Charles C.W. Cooke offers National Review Online readers an account of a disturbing incident that highlights one of the unintended consequences of a society that fosters too much dependence on government.
On Saturday, Louisiana’s “EBT” system malfunctioned, causing spending limits on users’ food-stamp cards temporarily to be lifted. In two counties at least, recipients noticed the error, spread the word, and set about trying to check out as much as they could fit into shopping carts. At Walmarts in the towns of Springhill and Mansfield, employees called corporate headquarters to ask what they should do. They were instructed to “keep the registers ringing.” This they did — and with a vengeance.
By the time that proper limits on the cards had been restored a couple of hours later, the shelves had been all but stripped bare. “Just about everything is gone, I’ve never seen it in that condition,” Anthony Fuller, a customer in Mansfield, told the press. Will Lyn, the chief of police in nearby Springhill, agreed, telling the Daily Mail that “it was definitely worse than Black Friday. It was worse than anything we had ever seen in this town. There was no food left on any of the shelves, and no meat left. The grocery part of Walmart was totally decimated.” One man even managed to spend $700.
“I saw people drag out eight to ten grocery carts,” Lynd reported. Those who did not manage to take advantage in time simply abandoned their hauls in the middle of the aisles.
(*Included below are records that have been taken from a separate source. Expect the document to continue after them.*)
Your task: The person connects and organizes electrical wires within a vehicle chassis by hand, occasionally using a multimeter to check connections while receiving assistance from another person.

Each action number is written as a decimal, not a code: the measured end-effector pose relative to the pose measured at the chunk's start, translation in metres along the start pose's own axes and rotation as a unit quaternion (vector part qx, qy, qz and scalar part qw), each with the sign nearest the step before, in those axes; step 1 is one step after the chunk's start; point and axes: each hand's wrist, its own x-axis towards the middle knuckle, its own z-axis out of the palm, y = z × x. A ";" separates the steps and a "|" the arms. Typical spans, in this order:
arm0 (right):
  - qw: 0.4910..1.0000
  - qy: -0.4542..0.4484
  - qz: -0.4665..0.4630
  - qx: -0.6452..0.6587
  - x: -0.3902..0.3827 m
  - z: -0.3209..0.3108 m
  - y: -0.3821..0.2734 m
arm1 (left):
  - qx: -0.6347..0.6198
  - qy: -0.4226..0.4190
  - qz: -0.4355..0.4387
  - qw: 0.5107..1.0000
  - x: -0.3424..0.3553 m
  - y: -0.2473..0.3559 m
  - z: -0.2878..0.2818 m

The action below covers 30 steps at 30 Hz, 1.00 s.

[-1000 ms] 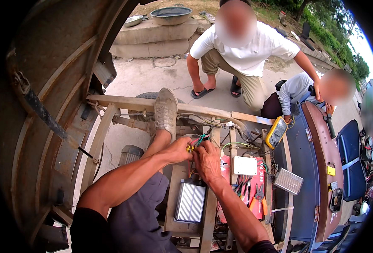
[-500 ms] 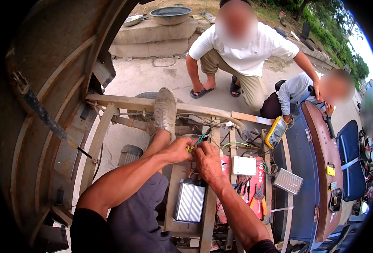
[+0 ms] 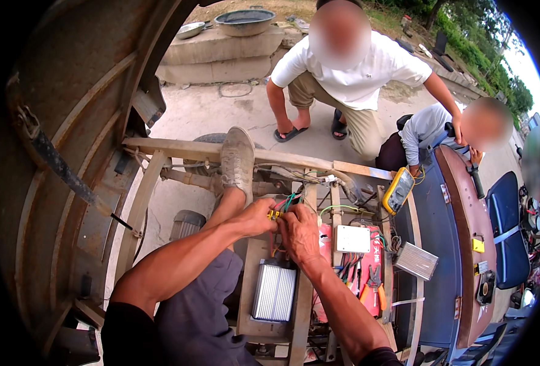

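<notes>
Over the metal vehicle frame [image 3: 285, 160], my two hands meet almost touching. My left hand [image 3: 256, 217] is closed on a small yellow piece [image 3: 274, 215], whose exact kind I cannot make out. Close on its right, my right hand [image 3: 300, 235] has its fingers bent in a pinch; what they hold is hidden behind them. Green and pink wires [image 3: 291, 199] come out between and beyond the fingertips. Below the hands lies a silver finned controller box [image 3: 274, 291] in a frame bay. My shoe [image 3: 238, 160] rests on the far beam.
Right of my hands are a white box [image 3: 352, 239], orange-handled pliers [image 3: 374, 287], a second finned box [image 3: 416, 261] and a yellow multimeter [image 3: 398, 190]. One person [image 3: 349, 67] squats ahead; another [image 3: 432, 125] is by the blue panel [image 3: 432, 280]. A rusty body panel [image 3: 68, 146] rises left.
The view has shifted very slightly. Both hands keep nearly the same place and grip, with a little more of the yellow piece showing between them.
</notes>
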 end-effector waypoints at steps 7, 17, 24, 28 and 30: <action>0.998 -0.011 -0.059 0.018 0.004 0.001 0.005 | 0.003 0.017 -0.007 1.000 -0.003 0.009 -0.002; 0.998 -0.006 -0.029 0.057 0.002 0.000 0.008 | 0.029 0.007 -0.002 1.000 0.001 0.006 0.001; 0.997 0.001 -0.005 0.082 0.002 0.001 0.003 | -0.003 0.014 -0.014 1.000 0.002 -0.001 0.002; 0.996 0.007 -0.006 0.092 0.002 0.001 0.003 | -0.010 0.011 -0.016 1.000 0.001 0.005 0.000; 0.997 0.006 -0.022 0.075 0.003 -0.001 0.002 | -0.014 0.008 -0.014 1.000 0.001 0.003 0.000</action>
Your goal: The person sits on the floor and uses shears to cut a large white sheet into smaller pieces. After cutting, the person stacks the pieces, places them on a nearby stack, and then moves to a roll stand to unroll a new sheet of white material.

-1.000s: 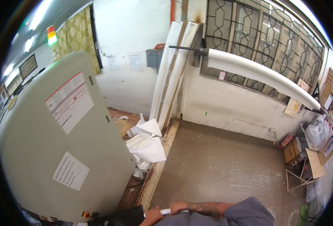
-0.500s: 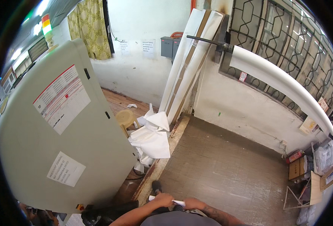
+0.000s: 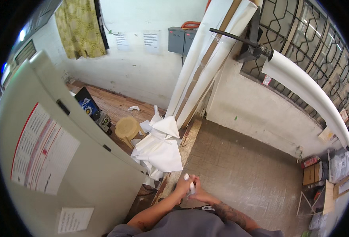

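Note:
My left hand [image 3: 182,185] and my right hand [image 3: 198,192] are close together in front of my body, both closed around a white strip of crumpled or rolled paper [image 3: 192,188]. One end of the paper sticks up past the fingers of my left hand, and another part shows between the palms. My hands hide the rest of it. Just ahead and to the left, a heap of crumpled white paper sheets [image 3: 164,156] lies on the floor beside a tan plastic stool [image 3: 128,127].
A tall grey cabinet [image 3: 99,173] fills the left side. Long white rolls [image 3: 190,67] lean in the corner by a raised ledge [image 3: 190,140]. At right, a white roll [image 3: 305,91] hangs on a bar before a barred window. Boxes [image 3: 311,173] and bags stand at far right.
Both hands have moved forward, away from my body, and closer together. The paper has turned from crosswise to more upright. My view has shifted toward the cabinet's far side, showing more of the stool.

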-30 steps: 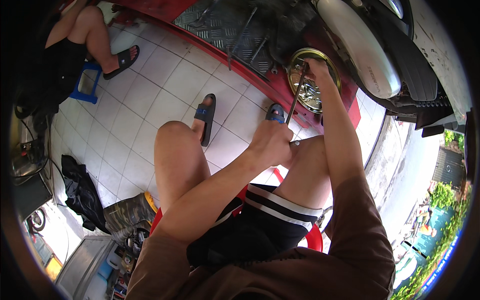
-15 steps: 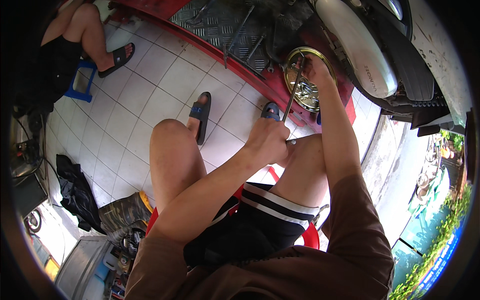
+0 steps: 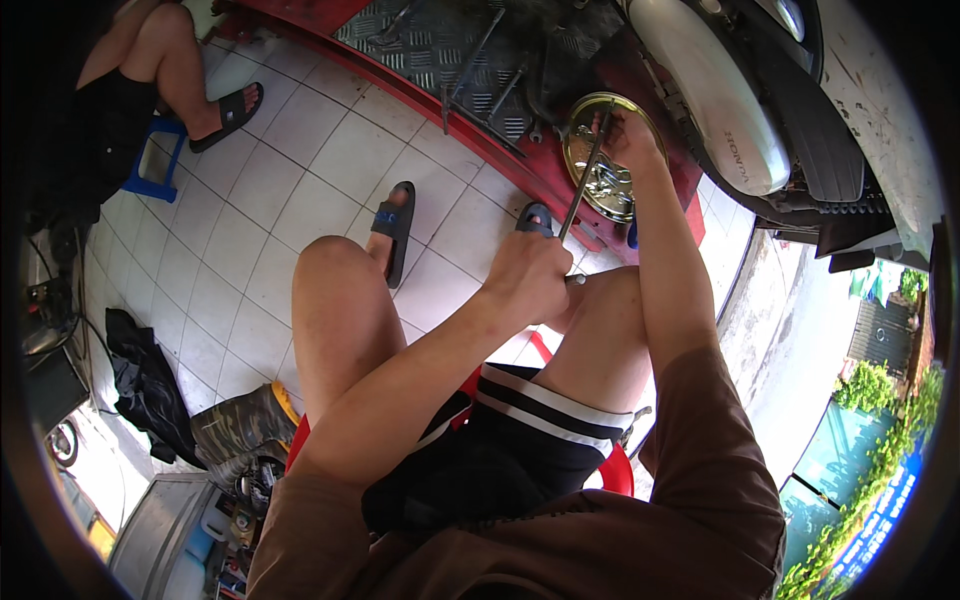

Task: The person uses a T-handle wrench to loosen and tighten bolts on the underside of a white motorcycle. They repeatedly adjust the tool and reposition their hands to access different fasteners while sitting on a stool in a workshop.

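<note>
My left hand (image 3: pixel 535 270) is closed around the handle end of a long, thin T-handle wrench (image 3: pixel 579 200), above my right knee. A short metal stub sticks out below the fist. The shaft slants up and away to a round gold-coloured metal dish (image 3: pixel 568 150) holding shiny metal parts. Over that dish, my right hand (image 3: pixel 632 140) has its fingers curled at the wrench's far end. Whether a small part sits between those fingers is hidden.
The dish rests on a red platform (image 3: pixel 390 75) with a ridged metal plate and several wrenches. A motorcycle (image 3: pixel 715 100) stands at far right. Another person (image 3: pixel 170 60) sits by a blue stool (image 3: pixel 150 180) at far left. A black cloth (image 3: pixel 150 385) lies on the tiles.
The whole view has shifted slightly, so most things appear a little further left. Both hands keep their hold, and the wrench's far tip has moved slightly right across the dish.
</note>
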Demonstrator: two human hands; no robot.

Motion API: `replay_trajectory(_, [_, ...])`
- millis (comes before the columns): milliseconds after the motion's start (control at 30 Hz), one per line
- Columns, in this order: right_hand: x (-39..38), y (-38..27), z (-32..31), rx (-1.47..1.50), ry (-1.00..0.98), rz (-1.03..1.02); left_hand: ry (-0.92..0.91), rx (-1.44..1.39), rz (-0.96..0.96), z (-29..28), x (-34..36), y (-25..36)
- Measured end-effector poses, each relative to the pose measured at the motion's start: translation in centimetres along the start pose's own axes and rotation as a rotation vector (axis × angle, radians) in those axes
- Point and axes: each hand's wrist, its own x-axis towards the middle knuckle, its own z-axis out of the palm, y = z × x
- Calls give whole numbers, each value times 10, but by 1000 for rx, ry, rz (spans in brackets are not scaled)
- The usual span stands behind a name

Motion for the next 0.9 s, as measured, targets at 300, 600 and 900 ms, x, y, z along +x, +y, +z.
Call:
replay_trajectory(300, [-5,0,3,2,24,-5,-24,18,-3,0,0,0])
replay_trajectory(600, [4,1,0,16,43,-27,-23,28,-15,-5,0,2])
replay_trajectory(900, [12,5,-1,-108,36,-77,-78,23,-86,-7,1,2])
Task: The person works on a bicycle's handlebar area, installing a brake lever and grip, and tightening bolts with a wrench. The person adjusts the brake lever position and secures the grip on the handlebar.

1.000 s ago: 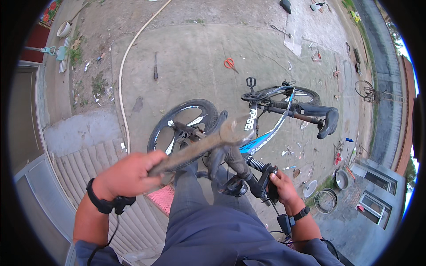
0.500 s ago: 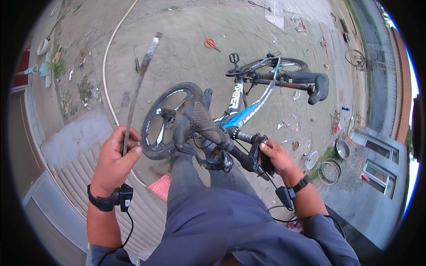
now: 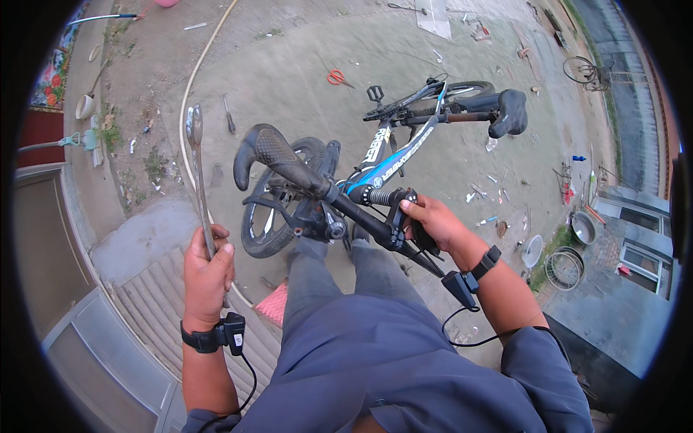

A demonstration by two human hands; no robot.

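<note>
My left hand (image 3: 208, 268) holds a long metal wrench (image 3: 199, 169) upright at the left of the bicycle. My right hand (image 3: 437, 225) is closed around the stem area of the black handlebar (image 3: 364, 220), thumb on top. The black, white and blue bicycle frame (image 3: 390, 166) lies on its side ahead of me, its front wheel (image 3: 263, 237) near my legs, partly hidden by the bar with its grip and bar end (image 3: 289, 159). The saddle (image 3: 509, 108) points off to the right.
Orange scissors (image 3: 337, 77) and a screwdriver (image 3: 229, 114) lie on the ground beyond the bicycle, near a pale hose (image 3: 189, 86). Scattered tools and metal basins (image 3: 583, 226) are at right. Ribbed steps (image 3: 155, 307) and a door (image 3: 54, 252) are at left.
The wrench has swung from slanting across the bicycle to upright on the left. The handlebar has turned, its grip end rising further up and left. The whole view has shifted slightly.
</note>
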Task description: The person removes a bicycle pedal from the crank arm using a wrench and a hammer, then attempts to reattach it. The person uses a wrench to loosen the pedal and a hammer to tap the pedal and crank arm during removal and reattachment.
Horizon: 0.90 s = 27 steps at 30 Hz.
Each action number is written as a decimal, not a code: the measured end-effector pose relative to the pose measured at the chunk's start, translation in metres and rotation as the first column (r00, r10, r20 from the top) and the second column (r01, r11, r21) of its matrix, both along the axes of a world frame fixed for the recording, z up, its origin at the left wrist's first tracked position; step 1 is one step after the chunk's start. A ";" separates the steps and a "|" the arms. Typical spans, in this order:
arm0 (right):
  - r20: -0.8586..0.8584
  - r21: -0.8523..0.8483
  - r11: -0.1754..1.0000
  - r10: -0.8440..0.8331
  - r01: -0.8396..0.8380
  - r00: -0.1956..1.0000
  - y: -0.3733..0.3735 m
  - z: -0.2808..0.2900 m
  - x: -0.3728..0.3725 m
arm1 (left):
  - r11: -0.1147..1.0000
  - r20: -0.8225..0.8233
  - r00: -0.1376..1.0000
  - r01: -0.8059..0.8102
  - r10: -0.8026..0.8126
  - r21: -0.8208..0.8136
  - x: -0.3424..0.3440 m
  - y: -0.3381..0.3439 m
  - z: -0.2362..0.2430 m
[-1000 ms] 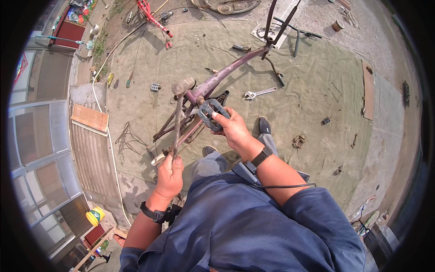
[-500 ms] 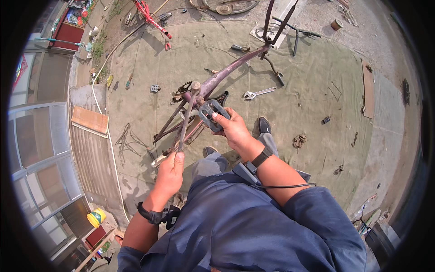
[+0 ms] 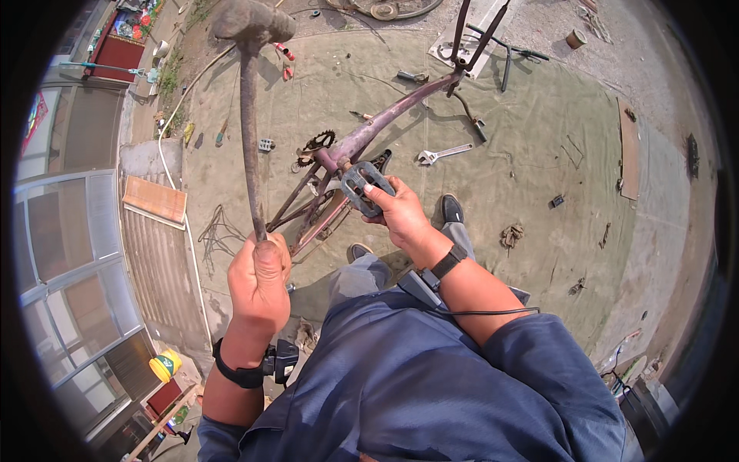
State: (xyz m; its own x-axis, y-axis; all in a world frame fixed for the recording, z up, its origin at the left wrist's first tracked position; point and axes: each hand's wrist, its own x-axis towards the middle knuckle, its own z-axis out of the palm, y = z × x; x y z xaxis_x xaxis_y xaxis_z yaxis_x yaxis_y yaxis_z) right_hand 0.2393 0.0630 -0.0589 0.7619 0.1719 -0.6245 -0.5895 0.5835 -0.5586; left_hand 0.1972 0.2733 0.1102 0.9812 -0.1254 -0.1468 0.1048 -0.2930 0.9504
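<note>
My left hand (image 3: pixel 259 279) is closed round the wooden handle of a hammer (image 3: pixel 250 29), whose rusty head is raised high, well clear of the bicycle frame. A dark plastic bicycle pedal (image 3: pixel 357 187) is gripped in my right hand (image 3: pixel 400 209), thumb on top and fingers underneath. The pedal sits beside the bottom bracket of the worn purple bicycle frame (image 3: pixel 392 115); its crank is mostly hidden behind it. On the frame's far side shows a dark toothed chainring (image 3: pixel 317 145). The frame lies across the ground cloth, its fork pointing away from me.
An adjustable wrench (image 3: pixel 445 154) lies right of the frame. Another pedal (image 3: pixel 266 145) rests on the green cloth (image 3: pixel 539 115) to the left. Handlebars (image 3: pixel 504 54) are at the far side. My shoes (image 3: pixel 452 209) stand close to the frame. Tangled wire (image 3: pixel 217 231) lies at left.
My left hand has swung the hammer up and to the left, away from the bottom bracket where its head was. My right hand still grips the pedal, almost unmoved.
</note>
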 end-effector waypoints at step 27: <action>0.014 -0.003 0.998 -0.068 0.068 0.998 0.007 -0.003 -0.002 | 0.992 0.065 0.994 0.081 -0.088 0.098 0.003 -0.002 -0.002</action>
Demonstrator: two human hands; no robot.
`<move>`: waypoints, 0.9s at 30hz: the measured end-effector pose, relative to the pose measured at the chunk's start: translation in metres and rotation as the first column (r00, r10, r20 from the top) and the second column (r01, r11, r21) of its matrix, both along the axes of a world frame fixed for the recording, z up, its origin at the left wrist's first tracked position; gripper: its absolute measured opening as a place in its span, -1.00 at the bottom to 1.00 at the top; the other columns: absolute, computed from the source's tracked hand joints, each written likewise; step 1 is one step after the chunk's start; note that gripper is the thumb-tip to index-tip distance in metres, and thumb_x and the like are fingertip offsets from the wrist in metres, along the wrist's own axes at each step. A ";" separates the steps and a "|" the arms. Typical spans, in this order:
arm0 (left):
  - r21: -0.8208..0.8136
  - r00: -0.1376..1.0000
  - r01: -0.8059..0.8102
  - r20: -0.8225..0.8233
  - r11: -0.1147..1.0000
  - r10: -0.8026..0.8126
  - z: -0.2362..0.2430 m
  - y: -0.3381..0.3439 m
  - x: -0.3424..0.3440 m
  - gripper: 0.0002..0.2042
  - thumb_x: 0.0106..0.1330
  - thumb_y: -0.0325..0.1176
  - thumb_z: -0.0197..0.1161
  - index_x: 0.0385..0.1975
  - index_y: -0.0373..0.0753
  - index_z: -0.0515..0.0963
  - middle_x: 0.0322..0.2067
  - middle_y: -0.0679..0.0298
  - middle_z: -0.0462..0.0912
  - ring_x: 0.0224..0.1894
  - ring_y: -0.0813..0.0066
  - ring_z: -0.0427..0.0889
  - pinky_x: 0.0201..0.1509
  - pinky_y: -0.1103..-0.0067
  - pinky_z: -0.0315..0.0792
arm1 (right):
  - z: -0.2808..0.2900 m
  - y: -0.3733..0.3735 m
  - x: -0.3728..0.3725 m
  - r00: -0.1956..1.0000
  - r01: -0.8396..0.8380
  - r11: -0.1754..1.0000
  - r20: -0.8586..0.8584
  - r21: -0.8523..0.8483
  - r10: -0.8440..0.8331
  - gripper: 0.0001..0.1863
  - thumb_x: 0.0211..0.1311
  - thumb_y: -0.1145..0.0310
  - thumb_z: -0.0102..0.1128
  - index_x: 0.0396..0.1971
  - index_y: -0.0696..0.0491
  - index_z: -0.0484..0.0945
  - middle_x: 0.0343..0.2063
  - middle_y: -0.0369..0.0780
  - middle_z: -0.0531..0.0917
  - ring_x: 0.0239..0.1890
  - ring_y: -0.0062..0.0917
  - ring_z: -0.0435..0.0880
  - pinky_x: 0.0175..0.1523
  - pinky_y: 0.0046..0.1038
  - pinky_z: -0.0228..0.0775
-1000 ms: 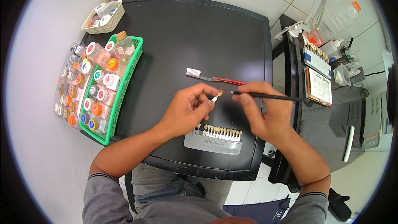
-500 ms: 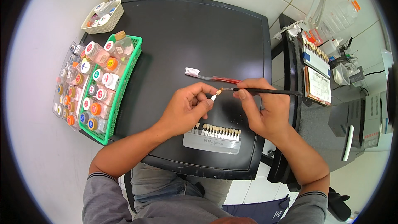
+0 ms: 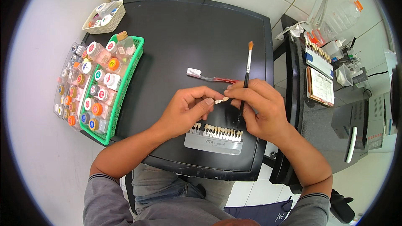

“Contrary to rumors,” CBS proclaimed, “nobody was unruly or arrested and [the police] were mainly there to help prevent shoplifting and theft.” Given the circumstances, “preventing theft” is a rather peculiar way of describing the behavior of officers who stood and watched the incident. Whether or not local authorities had legal cause to arrest the shoppers on the spot, there really should be no doubt that widespread theft took place — or, perhaps, that widespread fraud took place. Neither that the beneficiaries evidently believe that they could get away with it, nor that the victim was the unsympathetically anonymous mass of Louisianan and federal taxpayers alters the plain fact. This was a crime.